A standard method for analyzing the resulting trajectories is to plot $V$ as a function of $r$ for various values of $\ell$ and $m$, then draw horizontal lines corresponding to the value of the constant, which depends only on the energy $e$. The points where these lines intersect the graph of $V$ represent radii at which $\dot{r}=0$; points on the line which lie above the graph have $|\dot{r}|>0$, while points below the graph are unphysical. Plots of the potential $V$ for various values of $\ell/m$ are shown in Figure 1 (Newtonian) and Figure 2 (relativistic).
A typical Newtonian example is given in Figure 3. The potential $V$ has a single extremum, namely a global minimum at \begin{equation} \frac{r}{m} = \frac{\ell^2}{m^2} \end{equation} which corresponds to a stable circular orbit, as indicated by the dot in Figure 3. With a little more energy, the object travels back and forth between a minimum radius and maximum radius; these are bound orbits, which turn out to be ellipses.
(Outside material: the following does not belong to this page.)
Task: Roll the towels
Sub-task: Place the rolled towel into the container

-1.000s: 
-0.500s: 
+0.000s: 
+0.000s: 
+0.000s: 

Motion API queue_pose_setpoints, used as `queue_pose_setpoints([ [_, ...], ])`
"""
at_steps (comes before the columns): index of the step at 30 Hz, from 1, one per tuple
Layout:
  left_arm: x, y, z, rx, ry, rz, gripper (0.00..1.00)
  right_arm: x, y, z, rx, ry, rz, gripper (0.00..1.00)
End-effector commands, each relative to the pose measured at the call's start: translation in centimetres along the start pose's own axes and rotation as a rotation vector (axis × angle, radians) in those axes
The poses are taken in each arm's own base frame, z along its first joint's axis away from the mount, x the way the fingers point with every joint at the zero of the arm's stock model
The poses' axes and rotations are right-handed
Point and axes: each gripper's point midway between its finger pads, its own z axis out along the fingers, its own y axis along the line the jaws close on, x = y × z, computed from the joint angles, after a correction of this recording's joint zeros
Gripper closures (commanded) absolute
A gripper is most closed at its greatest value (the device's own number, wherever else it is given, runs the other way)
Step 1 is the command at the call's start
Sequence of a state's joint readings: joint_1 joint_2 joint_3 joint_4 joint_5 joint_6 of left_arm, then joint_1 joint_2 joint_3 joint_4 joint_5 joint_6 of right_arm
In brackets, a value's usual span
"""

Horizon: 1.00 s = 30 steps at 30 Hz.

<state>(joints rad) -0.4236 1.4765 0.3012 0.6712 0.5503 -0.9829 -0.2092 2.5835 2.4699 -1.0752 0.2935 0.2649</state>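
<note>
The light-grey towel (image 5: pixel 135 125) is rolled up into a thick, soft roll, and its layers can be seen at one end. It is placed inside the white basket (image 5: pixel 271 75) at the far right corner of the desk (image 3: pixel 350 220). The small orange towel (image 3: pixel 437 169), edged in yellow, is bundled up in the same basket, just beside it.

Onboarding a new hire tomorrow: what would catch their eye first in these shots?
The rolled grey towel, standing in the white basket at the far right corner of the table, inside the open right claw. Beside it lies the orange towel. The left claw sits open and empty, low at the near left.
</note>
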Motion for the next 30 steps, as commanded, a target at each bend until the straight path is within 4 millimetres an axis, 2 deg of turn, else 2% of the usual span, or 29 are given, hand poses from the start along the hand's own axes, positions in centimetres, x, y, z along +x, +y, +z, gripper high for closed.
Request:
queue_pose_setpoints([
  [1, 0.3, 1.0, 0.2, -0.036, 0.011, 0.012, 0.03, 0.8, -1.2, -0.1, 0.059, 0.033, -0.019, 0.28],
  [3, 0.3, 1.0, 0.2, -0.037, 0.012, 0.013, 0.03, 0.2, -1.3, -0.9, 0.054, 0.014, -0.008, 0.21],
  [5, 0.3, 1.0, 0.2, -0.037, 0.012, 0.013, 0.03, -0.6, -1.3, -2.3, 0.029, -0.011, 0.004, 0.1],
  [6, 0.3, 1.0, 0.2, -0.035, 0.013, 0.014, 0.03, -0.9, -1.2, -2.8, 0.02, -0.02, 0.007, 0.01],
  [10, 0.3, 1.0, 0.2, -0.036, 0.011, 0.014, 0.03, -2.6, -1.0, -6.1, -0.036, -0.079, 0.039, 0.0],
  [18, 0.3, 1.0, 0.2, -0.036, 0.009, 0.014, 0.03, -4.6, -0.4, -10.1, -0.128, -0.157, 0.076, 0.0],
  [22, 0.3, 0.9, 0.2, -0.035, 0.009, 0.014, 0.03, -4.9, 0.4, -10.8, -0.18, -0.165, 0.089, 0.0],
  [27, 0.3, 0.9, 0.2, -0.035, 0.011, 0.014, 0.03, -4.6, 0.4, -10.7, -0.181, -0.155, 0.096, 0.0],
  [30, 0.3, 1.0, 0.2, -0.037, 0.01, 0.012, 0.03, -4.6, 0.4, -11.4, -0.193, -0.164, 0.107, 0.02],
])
These orbits are represented by the lower horizontal line in Figure 3. Finally, with enough energy, the object reaches a minimum radius, then turns around and never comes back; this is a “slingshot” orbit, and is represented by the upper horizontal line in Figure 3. 1)
Newtonian (thin line) and relativistic (heavy line) potentials with $\ell=4m$ are shown superimposed in Figure 4, to emphasize that these potentials agree far from the source ($r\gg m$). However, for small $r$ the potentials are dramatically different. In particular there is another extremum in the relativistic case, which is a local maximum, and hence corresponds to an unstable circular orbit. Furthermore, with enough energy it is now possible to reach $r=0$ even with nonzero angular momentum, which is impossible in the Newtonian case.
Finally, since the condition for the location of extrema of $V$ is quadratic in the relativistic case, there are parameter values for which no such extrema exist. For example, as shown in Figure 5, if $\ell=3m$, the relativistic potential (heavy line) has neither minima nor maxima, and no circular orbits exist. As we will see below, this implies that in the relativistic case there are radii at which one can not orbit (without a boost from rocket engines), whereas in the Newtonian case one can always do so for suitable values of $e$ and $\ell$.